Les produits dérivés du conifère sont toujours plus nombreux. © getty images

Sapin ne meurt jamais

Transformer les aiguilles des sapins de Noël en produits comestibles (des édulcorants alimentaires) mais aussi en peintures murales, en médicaments, en produits ménagers, en désinfectants, en adhésifs ou encore en parfums: l’avenir du Nordmann et des autres arbres à épines, prisés en décembre, va se jouer dans le champ de la chimie verte plutôt que sur un trottoir ou dans une décharge, dans laquelle la décomposition de leurs aiguilles produit de grosses quantités de gaz à effet de serre.

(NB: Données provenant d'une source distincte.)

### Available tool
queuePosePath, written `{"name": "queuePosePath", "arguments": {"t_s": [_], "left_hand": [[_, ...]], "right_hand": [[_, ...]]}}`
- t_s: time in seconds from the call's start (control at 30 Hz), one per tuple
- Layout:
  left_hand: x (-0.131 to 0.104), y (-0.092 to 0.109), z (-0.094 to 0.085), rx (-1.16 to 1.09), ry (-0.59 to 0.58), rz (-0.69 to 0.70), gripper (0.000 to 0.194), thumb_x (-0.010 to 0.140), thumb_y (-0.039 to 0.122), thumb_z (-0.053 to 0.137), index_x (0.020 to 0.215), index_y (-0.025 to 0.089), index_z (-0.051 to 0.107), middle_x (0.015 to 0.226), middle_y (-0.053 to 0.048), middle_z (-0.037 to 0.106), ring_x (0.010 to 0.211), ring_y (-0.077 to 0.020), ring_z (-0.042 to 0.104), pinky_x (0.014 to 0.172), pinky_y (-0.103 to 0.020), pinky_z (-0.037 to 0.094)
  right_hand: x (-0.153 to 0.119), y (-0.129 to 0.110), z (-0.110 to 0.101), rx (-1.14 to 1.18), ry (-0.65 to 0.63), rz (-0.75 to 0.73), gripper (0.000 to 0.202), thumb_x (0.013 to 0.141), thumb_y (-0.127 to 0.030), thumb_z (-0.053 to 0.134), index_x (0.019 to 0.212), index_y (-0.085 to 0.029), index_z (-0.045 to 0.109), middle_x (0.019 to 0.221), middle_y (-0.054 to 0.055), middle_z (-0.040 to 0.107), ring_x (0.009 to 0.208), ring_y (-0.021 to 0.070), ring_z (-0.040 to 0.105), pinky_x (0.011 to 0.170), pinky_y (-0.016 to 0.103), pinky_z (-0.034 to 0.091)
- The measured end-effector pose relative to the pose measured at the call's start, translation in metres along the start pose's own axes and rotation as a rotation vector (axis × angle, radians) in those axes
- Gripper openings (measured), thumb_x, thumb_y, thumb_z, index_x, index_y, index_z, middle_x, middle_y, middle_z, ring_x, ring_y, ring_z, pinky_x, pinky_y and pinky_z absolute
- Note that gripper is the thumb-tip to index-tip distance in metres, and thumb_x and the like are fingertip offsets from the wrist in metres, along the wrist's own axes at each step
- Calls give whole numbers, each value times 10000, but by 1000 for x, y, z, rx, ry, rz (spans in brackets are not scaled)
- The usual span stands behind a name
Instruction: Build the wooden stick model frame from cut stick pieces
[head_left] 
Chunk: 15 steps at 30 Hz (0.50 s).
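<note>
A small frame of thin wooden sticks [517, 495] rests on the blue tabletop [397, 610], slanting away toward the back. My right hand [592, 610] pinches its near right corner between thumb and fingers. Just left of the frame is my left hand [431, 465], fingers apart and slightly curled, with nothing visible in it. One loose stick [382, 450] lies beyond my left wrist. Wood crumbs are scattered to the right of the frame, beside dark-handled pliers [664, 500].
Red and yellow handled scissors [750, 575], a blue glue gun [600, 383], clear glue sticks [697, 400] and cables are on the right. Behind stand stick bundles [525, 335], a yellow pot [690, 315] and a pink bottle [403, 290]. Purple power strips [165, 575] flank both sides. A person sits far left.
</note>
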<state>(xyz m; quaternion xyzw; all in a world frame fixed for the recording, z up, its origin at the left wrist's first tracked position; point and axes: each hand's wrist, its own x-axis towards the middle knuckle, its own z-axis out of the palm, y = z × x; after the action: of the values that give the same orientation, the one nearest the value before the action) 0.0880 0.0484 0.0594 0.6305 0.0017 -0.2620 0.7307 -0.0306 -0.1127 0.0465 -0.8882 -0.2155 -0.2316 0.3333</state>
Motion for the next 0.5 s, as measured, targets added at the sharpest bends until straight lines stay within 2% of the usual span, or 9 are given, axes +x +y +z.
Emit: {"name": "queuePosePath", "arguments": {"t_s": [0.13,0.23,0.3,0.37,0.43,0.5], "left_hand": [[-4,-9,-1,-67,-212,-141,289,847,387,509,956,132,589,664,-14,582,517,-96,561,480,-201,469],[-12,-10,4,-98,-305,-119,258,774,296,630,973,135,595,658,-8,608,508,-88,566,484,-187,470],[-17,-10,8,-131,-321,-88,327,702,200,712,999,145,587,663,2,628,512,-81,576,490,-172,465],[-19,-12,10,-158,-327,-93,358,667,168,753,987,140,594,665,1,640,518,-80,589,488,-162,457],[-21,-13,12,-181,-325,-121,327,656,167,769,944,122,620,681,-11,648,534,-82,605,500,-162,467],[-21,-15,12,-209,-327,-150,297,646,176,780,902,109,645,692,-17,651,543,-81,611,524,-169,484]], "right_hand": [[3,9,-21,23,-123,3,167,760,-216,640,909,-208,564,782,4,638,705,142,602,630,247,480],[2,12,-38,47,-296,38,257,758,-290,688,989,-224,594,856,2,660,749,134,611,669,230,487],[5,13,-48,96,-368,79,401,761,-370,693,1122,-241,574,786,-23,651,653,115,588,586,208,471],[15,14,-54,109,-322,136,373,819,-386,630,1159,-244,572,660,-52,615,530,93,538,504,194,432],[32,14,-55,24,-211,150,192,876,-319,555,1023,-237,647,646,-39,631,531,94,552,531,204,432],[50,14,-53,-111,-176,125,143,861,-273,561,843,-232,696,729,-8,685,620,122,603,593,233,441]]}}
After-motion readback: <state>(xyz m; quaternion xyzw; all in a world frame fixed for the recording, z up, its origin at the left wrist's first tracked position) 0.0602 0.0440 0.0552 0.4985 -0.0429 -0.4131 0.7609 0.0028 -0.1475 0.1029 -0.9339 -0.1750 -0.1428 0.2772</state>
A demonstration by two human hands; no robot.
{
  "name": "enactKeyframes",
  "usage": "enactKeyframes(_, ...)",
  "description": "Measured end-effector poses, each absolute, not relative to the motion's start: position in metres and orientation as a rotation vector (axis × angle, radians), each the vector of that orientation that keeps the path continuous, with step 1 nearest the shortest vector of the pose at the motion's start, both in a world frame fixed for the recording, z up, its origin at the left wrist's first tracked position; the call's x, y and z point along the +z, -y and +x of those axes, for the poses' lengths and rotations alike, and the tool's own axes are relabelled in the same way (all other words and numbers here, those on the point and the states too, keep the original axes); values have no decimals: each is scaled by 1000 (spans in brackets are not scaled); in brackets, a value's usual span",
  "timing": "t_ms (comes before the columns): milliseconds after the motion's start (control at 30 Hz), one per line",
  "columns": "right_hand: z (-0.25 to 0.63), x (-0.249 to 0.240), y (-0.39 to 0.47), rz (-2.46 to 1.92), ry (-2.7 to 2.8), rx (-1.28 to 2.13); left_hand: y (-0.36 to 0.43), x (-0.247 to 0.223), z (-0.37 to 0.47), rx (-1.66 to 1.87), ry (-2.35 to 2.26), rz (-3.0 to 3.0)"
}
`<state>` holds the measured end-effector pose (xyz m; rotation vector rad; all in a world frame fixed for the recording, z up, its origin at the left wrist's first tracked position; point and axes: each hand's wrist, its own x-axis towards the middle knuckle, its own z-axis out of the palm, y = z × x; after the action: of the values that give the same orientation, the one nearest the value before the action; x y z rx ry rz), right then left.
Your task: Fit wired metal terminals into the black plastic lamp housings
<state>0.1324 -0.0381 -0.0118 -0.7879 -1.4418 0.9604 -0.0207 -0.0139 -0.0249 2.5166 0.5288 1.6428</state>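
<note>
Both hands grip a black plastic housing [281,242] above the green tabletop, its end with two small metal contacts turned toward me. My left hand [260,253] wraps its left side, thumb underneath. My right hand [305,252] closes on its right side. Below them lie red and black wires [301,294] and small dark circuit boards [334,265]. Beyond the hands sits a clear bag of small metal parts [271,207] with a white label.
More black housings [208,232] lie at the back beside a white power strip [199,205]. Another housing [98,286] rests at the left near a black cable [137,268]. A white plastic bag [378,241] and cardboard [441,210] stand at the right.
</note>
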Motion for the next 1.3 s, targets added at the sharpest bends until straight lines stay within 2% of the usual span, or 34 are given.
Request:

Fini le gaspillage: le sapin de Noël « usagé » devrait bientôt être valorisé en étant enfin perçu comme une mine inouïe de précieuses molécules, intéressant toute la chimie, de la filière agroalimentaire à la pétrochimie. En France, par exemple, après dix ans de recherche, le projet Futurol vient de s’achever avec succès, avec la commercialisation d’un carburant vert, un bioéthanol de 2e génération, issu de la dégradation par hydrolyse de la lignocellulose (le constituant principal, à 85%, des aiguilles de sapin, mais aussi de la paroi cellulaire des plantes en général) en bioresource abondante, grâce à une nouvelle famille d’enzymes.

Au Royaume-Uni, l’ingénieure en pétrochimie et chimiste Cynthia Kartey, de l’université de Sheffield, a mis au point une technique de pyrolyse étonnement simple et efficace pour casser la lignocellulose en petites molécules susceptibles de grandement séduire les industriels. Jusqu’à présent, ces derniers boudaient cette structure tridimensionnelle complexe, un polymère extrêmement résistant et difficile à briser, donc peu exploitable et peu rentable.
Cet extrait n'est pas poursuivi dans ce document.